While the human hand's gripping ability is important for tool use, it too is not the great achievement that makes us who we are today.
It is much more likely that the shorter hand we use today was the adaptation we needed to obtain new types of food when we became ground dwellers, and this paved the way for fire and cooking, which combined to allow us to grow larger and be more competitive.
Since we were new to the ground we were not well adapted to hunting other ground dwellers when we first arrived, so we were forced to eat things we could dig from the ground like roots. I believe it was this digging action that made our hands and fingers shorter.
Imagine if you will, trying to dig into the earth with a long narrow stick. Whats going to happen? Its going to break very easliy is it not? Now try digging with a shorter stick of the same diameter. What happens? Its much easier to dig and the stick doesnt break as easy. That stick is our fingers.

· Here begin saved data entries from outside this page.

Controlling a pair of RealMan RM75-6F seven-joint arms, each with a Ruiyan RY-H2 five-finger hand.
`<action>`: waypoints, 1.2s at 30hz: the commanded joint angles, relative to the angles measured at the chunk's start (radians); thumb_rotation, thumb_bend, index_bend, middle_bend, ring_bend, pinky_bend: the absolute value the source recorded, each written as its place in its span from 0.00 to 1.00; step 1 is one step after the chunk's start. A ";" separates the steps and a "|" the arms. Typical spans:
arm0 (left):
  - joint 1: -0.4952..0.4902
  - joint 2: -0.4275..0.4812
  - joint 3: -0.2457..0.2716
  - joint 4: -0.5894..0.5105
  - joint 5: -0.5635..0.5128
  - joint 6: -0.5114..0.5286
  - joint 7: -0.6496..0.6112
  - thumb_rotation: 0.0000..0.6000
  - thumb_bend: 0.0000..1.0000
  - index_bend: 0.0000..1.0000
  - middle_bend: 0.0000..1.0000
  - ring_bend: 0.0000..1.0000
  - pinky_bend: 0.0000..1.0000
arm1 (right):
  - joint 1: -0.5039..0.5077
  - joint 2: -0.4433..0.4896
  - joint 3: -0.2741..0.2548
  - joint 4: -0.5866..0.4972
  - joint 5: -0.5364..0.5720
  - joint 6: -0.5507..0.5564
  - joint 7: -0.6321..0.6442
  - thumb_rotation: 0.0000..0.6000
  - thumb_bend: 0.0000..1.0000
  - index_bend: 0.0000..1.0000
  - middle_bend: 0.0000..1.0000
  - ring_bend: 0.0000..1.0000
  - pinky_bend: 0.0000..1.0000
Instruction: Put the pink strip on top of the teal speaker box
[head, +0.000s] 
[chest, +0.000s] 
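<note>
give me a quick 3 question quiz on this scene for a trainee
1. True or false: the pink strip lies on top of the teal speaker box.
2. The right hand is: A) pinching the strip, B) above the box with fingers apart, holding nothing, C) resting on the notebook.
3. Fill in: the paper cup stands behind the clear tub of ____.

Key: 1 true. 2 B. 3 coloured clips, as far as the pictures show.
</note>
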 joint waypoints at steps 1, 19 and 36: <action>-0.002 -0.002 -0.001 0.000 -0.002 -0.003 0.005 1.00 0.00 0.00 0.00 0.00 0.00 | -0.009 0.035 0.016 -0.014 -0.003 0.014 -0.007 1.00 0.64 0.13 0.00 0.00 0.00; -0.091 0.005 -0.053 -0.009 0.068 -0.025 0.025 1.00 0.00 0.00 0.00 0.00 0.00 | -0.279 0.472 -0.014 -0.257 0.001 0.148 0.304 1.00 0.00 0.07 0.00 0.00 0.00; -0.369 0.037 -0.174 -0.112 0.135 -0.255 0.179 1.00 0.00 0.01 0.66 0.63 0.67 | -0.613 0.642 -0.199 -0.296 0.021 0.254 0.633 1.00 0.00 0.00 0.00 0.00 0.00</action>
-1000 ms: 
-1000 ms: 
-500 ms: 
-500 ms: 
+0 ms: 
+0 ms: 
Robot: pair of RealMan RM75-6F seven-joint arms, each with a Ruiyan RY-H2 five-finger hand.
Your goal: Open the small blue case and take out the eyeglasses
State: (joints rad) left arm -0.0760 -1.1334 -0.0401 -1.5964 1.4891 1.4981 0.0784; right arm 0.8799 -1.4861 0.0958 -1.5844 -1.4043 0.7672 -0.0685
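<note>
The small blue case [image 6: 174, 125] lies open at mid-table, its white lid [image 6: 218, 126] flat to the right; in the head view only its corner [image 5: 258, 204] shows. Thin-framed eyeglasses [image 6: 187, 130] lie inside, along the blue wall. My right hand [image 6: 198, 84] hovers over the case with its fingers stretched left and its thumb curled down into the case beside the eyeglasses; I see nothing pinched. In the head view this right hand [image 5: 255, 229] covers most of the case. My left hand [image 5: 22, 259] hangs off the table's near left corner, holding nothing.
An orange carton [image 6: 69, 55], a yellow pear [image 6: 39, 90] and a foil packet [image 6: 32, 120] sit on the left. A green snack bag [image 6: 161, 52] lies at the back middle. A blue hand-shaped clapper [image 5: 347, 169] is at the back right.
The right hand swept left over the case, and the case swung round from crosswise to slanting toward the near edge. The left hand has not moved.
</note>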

Hi. I would like to make friends with people who enjoy archaeology. I've joined this site (archaeology) to try to meet some new friends but I wondered if you knew of any other such sites.
interested in archaeology
Hi Andrew, If your interested in making friends in archaeology, I would google for archaelolgy volunteers, and apply for a job working at a dig site. I'm sure you would make some new friends and have a good time working on something you are interested in at the same time.